What is required - Beginning with the opening line, restate the following material exactly, up through the line that contains "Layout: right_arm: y".

—————

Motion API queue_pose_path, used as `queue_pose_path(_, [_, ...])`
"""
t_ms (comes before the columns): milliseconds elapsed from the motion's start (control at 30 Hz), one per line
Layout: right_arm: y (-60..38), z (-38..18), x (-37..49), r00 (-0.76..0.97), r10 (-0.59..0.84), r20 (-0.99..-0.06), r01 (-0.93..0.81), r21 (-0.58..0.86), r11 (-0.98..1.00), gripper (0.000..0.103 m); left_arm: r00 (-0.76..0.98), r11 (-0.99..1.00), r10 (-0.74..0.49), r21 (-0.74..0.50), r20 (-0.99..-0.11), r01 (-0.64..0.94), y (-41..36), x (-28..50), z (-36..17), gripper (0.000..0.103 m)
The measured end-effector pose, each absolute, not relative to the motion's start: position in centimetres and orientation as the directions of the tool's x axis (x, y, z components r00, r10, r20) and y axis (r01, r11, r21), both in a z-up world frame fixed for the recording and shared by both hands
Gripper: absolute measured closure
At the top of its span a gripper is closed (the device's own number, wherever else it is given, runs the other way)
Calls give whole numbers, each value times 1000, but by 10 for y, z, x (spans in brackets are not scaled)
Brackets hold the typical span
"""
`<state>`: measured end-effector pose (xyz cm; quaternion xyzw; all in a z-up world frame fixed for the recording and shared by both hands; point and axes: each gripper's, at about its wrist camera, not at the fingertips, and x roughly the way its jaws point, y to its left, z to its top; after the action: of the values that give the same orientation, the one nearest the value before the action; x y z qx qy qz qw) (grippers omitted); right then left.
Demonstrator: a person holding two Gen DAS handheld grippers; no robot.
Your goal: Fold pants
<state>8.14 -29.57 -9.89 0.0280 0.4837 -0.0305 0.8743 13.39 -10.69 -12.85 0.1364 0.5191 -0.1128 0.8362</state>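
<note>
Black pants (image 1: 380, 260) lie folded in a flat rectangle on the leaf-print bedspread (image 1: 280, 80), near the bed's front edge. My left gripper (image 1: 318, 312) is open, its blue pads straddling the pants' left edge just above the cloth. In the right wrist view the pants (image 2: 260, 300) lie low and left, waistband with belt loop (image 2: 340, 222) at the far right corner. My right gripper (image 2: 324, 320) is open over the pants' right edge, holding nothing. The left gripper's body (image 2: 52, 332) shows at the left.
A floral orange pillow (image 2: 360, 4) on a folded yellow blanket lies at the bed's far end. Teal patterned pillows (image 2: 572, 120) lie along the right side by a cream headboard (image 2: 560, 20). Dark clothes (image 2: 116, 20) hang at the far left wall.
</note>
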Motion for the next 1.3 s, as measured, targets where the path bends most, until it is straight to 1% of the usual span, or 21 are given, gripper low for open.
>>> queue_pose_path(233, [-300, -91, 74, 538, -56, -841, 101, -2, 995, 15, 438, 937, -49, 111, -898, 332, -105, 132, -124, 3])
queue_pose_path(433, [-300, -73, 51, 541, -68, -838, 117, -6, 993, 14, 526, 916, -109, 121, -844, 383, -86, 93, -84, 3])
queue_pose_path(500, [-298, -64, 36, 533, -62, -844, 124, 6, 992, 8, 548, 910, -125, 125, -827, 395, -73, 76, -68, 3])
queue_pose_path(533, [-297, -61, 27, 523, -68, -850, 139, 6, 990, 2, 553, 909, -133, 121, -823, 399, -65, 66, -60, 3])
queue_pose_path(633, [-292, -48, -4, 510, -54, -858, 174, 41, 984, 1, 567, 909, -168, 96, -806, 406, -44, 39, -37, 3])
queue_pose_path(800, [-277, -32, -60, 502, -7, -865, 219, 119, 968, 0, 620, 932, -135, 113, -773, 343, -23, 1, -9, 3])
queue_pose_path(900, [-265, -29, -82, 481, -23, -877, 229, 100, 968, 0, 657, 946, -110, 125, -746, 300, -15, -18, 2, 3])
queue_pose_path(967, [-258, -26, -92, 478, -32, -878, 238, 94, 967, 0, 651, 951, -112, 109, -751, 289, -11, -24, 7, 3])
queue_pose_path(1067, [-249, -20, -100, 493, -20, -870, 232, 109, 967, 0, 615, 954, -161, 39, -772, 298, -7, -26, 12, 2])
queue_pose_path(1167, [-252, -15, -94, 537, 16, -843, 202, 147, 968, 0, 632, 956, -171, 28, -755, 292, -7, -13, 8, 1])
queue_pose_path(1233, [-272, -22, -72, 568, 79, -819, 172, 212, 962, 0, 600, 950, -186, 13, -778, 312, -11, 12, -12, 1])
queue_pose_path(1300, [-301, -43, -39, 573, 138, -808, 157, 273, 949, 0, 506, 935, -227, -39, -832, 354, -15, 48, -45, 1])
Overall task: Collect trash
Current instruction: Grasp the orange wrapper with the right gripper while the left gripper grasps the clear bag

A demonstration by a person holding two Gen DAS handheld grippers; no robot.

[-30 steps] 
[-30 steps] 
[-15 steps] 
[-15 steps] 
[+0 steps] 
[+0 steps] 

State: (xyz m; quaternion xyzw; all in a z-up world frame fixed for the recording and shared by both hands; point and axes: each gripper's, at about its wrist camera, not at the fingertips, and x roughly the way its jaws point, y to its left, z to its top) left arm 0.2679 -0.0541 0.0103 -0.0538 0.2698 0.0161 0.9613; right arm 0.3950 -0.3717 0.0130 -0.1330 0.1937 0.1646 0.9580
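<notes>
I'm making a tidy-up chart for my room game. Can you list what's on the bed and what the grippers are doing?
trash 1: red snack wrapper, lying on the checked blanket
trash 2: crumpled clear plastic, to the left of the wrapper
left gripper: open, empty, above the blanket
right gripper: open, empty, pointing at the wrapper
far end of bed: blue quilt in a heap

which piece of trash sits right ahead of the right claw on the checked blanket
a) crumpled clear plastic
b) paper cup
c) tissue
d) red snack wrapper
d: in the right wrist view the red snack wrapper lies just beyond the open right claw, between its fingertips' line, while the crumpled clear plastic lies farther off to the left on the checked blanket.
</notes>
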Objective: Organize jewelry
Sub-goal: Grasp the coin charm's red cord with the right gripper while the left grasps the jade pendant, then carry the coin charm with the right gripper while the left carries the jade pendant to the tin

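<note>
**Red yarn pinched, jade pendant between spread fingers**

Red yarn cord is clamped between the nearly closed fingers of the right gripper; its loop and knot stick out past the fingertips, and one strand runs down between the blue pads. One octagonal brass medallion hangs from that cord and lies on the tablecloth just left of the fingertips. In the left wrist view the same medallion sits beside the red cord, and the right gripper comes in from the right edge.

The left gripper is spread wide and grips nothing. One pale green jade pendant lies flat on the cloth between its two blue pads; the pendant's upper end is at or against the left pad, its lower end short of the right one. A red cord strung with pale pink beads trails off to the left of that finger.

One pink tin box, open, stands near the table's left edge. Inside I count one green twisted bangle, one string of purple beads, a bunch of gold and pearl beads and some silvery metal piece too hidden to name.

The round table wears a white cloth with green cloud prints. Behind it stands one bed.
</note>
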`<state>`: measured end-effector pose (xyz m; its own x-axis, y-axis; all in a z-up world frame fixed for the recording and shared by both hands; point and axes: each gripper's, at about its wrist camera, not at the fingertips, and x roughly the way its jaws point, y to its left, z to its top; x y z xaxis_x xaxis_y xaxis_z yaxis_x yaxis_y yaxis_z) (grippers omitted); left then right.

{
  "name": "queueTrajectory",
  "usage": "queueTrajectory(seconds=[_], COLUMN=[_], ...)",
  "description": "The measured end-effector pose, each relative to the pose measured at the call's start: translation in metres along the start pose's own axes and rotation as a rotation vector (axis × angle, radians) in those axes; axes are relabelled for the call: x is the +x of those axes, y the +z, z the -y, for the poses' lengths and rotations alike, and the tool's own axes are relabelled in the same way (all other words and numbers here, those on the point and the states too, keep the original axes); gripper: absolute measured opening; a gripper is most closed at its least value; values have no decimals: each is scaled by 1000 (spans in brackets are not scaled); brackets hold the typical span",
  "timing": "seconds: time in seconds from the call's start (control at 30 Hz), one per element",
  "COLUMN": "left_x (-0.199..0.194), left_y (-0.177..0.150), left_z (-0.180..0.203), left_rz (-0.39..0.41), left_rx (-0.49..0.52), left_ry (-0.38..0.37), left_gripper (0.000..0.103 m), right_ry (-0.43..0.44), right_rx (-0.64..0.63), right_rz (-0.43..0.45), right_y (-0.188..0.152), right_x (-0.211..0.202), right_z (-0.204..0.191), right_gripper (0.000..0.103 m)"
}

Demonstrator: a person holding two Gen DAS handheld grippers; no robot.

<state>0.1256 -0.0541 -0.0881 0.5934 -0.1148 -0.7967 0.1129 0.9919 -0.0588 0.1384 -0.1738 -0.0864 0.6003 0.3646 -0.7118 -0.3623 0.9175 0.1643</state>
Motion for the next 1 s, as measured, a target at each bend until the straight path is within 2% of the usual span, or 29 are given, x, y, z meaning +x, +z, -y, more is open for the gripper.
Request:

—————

Solution -
Motion API queue_pose_path, used as `queue_pose_path(_, [_, ...])`
"""
t_ms (comes before the columns): milliseconds elapsed from the motion's start (control at 30 Hz), one per line
Layout: right_arm: y (-60..38), z (-38..18), x (-37..49), r00 (-0.76..0.97), r10 (-0.59..0.84), r20 (-0.99..-0.06), r01 (-0.93..0.81), r21 (-0.58..0.86), r11 (-0.98..1.00), gripper (0.000..0.103 m); left_arm: r00 (-0.76..0.98), r11 (-0.99..1.00), r10 (-0.74..0.49), r21 (-0.74..0.50), r20 (-0.99..-0.11), r01 (-0.64..0.94), y (-41..36), x (-28..50), z (-36..17), gripper (0.000..0.103 m)

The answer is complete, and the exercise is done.